Exercise directions
Your answer must be an exact copy of the listing that follows, with all pictures omitted.

Exercise data
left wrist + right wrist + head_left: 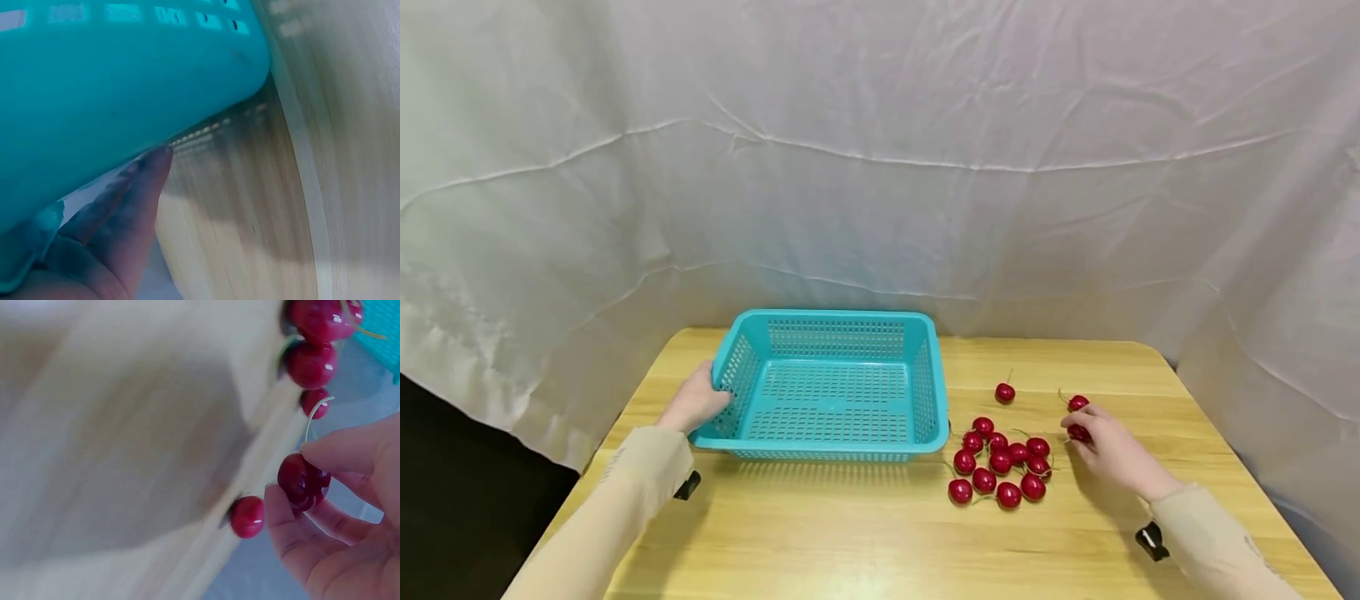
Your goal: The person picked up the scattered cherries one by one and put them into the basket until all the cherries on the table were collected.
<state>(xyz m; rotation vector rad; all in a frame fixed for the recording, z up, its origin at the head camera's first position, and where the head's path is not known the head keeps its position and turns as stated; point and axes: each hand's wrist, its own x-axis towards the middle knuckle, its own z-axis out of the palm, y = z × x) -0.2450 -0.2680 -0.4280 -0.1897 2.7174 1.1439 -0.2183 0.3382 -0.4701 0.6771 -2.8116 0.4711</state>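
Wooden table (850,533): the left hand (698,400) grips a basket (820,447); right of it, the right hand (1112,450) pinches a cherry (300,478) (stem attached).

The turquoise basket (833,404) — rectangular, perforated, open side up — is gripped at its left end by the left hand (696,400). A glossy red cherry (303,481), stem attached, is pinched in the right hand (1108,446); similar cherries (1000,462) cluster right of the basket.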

Solution to the problem
left wrist + right wrist + head_left: 
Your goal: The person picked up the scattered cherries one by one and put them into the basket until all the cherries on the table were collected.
<state>(xyz m; rotation vector rad; all in a frame fixed for the recording, z up, its origin at the head camera's first position, and where the head's path is not known the head keeps its position and turns as stated; point and axes: each hand's wrist, its own x-axis towards the middle knuckle, its own z-axis out of the palm, y = z × x) -0.2450 -0.2680 -0.4280 -0.1897 2.7174 1.1439 -0.2183 0.3382 -0.4701 0.6771 -2.8116 0.4711</state>
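Wooden table (850,533): the left hand (698,400) grips a basket (820,447); right of it, the right hand (1112,450) pinches a cherry (300,478) (stem attached).

The turquoise basket (833,404) — rectangular, perforated, open side up — is gripped at its left end by the left hand (696,400). A glossy red cherry (303,481), stem attached, is pinched in the right hand (1108,446); similar cherries (1000,462) cluster right of the basket.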

No more output will be given for this exercise.